Transcript from the "Diagramming Convolutions & Pooling" Lesson
>> Now let's actually debug our code. NoneType and float, I think I didn't initialize something properly again. Okay, callbacks, callbacks, callbacks we define as, Hm, all right, that should be working. And then callback. Log, accuracy, all right. There's no mistake. One second, okay, what if we, for now, just ignore callbacks.
[00:00:42] Let me just make sure that it's actually callback, which, no, it's not the callback, it's something else. Shape mismatch, the mismatch shape label, I see, I see, I see, okay, so.
>> I don't get the same error if we add back in the flatten on the dense.
>> You're getting the same layers or different one?
[00:01:04] The same?
>> The same, cuz you deleted the two lines.

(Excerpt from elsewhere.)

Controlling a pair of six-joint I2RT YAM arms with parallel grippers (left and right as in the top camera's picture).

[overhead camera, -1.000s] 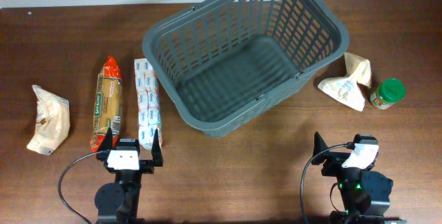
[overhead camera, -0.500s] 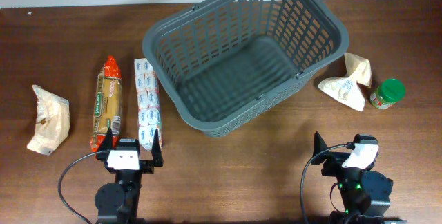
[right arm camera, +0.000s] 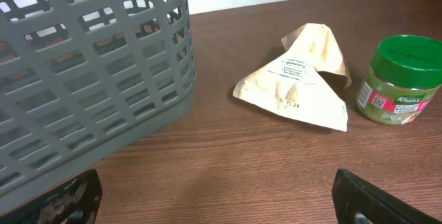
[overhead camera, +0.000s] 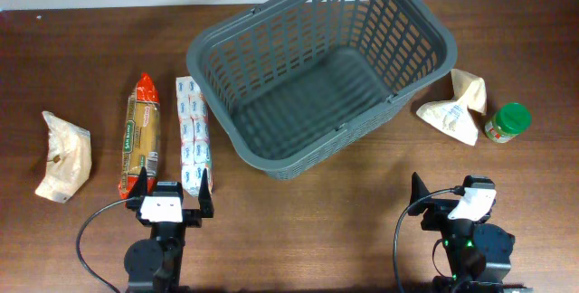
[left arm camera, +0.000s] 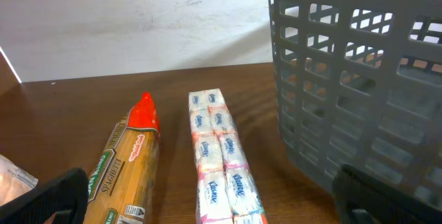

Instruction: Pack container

>> I did not get the same. Because I got the same error initially when I deleted them, and then when I added them back, I no longer got the error.
>> Let's see. So the error happening after the first epoch training is done.
[00:01:36] Or not, let's see. No, okay. So let's see, what we're doing here. So we did convolutions first. We're doing pooling, and we always need to flatten, exactly. So basically, our convolutional operations, right, Conv2D, that's what 2D is standing for. [LAUGH] We have 2D images provided as the input, right, and that's what we even have in the input shapes.
[00:02:12] And our max pooling 2D, also operating on 2D, well, images. But then, to our dense layer, we need to flatten everything, right, to have these connections. So we can probably get rid of this. But we need to leave flatten so that the operations from the pooling can be then fed into our dense layer.
[00:02:36] And this will work. So it will take about three minutes to train our simple model. And quite often, after pooling the operations, you want to have couple of more convolutions, as well. And the idea, as I said, so in the first convolution layer, just because our filters are pretty small, only 3x3 pixels, it will be learning some really, really simple features, which can be represented in those small 3x3 pixels images.
[00:03:14] So, for instance, it can be diagonal line, right, vertical line. Or, for instance, if you're working with different colors, it can be a specific color. So we're paying attention more to red channel, for instance, right? But then, as soon as you do pooling, it means that your image shrink.
[00:03:31] And if you apply a new convolutional layer, even though, for instance, you will be using another layer of 3x3 filters. But now, if you think about it, your each filter will have access to 6x6 original pixels, does make sense? So, during pooling, we simply shrink the image, right?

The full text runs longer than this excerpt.